Mini Book Reviews: Romance

It’s time for a few NetGalley reviews. This time around I read a couple of romances.

Once A Soldier by Mary Jo Putney

Mary Jo Putney is a historical romance veteran. I haven’t read one of her books a in a while and was pleased to read this one.

Once A Soldier is the love story of Will Masterson and Athena Markham. Will has been a soldier in the Napoleonic wars and has been asked to go to the small country of San Gabriel to scope it out for political reasons. There he meets Athena, the illegitimate daughter of an English Lord and an infamous San Gabriel woman. She is currently helping her best friend, the princess, run this small country until the King is released by the French – if he’s still alive.

This book is one of those slow-moving romances. There is a ton of political talk and it adds to the book, because it was well thought out and it shows these characters personalities well. I appreciated that Will and Athena started out by being friends and having a healthy respect for one another. I hate in when people jump into bed together immediately, especially in historical novels. Some may find this book a bit slow, but it was relaxing to me.

It is the start of a series. The beginning chapter is showing a group of men who are all captured, all spies and solders, and all lying, and how they escape. I assume the next books will be some of their stories.

Follow Me by Tiffany Snow

This book follows China Mack. She is a genius computer programmer working for the best tech company. She’s living a very ordered life with a bit of the hots for her boss (everyone has the hots for the boss), and she likes it that way. Then Jackson, the boss, chooses China for a top-secret programming job for the government.

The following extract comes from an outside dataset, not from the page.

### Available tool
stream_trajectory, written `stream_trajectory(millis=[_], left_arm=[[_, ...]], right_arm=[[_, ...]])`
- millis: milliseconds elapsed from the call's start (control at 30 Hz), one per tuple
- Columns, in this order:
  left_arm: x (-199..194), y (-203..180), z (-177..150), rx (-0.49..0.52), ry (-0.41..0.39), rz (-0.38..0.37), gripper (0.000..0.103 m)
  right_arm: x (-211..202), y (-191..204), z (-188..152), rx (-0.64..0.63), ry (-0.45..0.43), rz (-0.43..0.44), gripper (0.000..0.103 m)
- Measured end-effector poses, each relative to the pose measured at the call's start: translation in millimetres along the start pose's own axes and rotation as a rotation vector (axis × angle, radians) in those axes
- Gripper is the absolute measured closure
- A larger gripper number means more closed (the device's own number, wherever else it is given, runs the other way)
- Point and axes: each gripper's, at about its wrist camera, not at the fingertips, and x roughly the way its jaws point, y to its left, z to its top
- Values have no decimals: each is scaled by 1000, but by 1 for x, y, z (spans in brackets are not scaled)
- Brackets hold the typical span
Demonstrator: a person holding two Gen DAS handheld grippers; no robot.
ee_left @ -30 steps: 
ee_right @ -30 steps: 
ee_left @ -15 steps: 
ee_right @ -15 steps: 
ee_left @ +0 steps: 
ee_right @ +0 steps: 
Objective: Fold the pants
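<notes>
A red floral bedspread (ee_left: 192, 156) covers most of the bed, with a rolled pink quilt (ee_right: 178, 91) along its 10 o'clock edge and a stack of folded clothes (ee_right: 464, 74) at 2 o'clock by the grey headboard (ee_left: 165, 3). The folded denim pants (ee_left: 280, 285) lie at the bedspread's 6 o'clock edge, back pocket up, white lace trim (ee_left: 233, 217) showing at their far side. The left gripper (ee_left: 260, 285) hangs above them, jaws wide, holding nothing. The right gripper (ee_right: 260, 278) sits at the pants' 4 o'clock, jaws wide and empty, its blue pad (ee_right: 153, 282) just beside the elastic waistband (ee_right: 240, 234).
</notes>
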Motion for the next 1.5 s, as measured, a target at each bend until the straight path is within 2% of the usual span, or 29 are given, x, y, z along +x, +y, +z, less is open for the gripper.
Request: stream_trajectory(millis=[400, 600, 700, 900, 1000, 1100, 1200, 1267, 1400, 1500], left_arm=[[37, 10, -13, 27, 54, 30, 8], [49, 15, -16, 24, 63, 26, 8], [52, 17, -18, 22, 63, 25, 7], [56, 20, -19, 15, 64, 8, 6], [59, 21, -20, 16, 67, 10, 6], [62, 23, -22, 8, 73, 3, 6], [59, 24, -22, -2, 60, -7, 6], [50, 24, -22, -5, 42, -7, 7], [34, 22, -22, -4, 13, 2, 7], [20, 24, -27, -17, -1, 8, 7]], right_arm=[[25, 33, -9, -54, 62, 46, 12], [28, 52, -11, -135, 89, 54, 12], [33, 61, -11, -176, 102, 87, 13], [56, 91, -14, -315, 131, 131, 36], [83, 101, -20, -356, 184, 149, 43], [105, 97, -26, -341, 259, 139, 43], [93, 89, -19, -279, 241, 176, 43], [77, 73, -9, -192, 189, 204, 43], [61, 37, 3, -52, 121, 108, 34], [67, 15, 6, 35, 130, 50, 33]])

Then people involved in this contract start getting killed. It’s difficult for China on multiple levels because her orderly life starts going awry – her niece moves in, a sexy (suspicious to me) neighbor moves in and she suddenly has a dating life, plus she’s being followed by unknown persons.

This was a fun romantic suspense book. I’m a sucker for this genre and for nerdy smart, but socially clueless, women in books. China is one of those. I wasn’t a fan of the sudden love triangle in the book. She’s never had a date and then suddenly her next door neighbor AND her boss are  after her? Come on. I also didn’t understand what was going on with all the computer stuff. It was a bit glossed over and I do like a bit more juicy computer geekery in this sort of book.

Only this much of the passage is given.